> [WORK TO COMPLETE] In full and without alteration, write out the data below.

INFORMATION SUPPLIED START

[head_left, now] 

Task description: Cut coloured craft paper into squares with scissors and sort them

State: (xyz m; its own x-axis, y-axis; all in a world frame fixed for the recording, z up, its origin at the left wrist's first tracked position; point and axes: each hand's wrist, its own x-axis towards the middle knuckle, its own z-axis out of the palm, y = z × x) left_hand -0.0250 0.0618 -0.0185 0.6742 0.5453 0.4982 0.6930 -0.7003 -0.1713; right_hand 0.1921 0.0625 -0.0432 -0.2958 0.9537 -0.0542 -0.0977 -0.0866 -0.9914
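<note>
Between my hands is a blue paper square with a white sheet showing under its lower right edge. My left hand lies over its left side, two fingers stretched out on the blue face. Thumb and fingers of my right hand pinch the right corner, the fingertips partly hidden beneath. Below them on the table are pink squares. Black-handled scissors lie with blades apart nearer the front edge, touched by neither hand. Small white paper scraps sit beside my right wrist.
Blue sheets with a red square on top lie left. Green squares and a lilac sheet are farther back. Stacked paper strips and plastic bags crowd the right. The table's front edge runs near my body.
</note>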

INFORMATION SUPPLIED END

> [EXERCISE ANSWER]
[head_left, now] 

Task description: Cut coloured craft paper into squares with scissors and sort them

State: (xyz m; its own x-axis, y-axis; all in a world frame fixed for the recording, z up, its origin at the left wrist's first tracked position; point and axes: each hand's wrist, its own x-axis towards the middle knuckle, its own z-axis out of the palm, y = z × x) left_hand -0.0250 0.0618 -0.0185 0.6742 0.5453 0.4982 0.6930 -0.7003 -0.1713; right_hand 0.1921 0.0625 -0.0432 -0.2958 0.9537 -0.0542 -0.0977 -0.0866 -0.9914
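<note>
Between my hands is a blue paper square with a white sheet showing under its lower right edge. My left hand lies over its left side, two fingers stretched out on the blue face. Thumb and fingers of my right hand pinch the right corner, the fingertips partly hidden beneath. Below them on the table are pink squares. Black-handled scissors lie with blades apart nearer the front edge, touched by neither hand. Small white paper scraps sit beside my right wrist.
Blue sheets with a red square on top lie left. Green squares and a lilac sheet are farther back. Stacked paper strips and plastic bags crowd the right. The table's front edge runs near my body.
</note>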

The exercise is finished.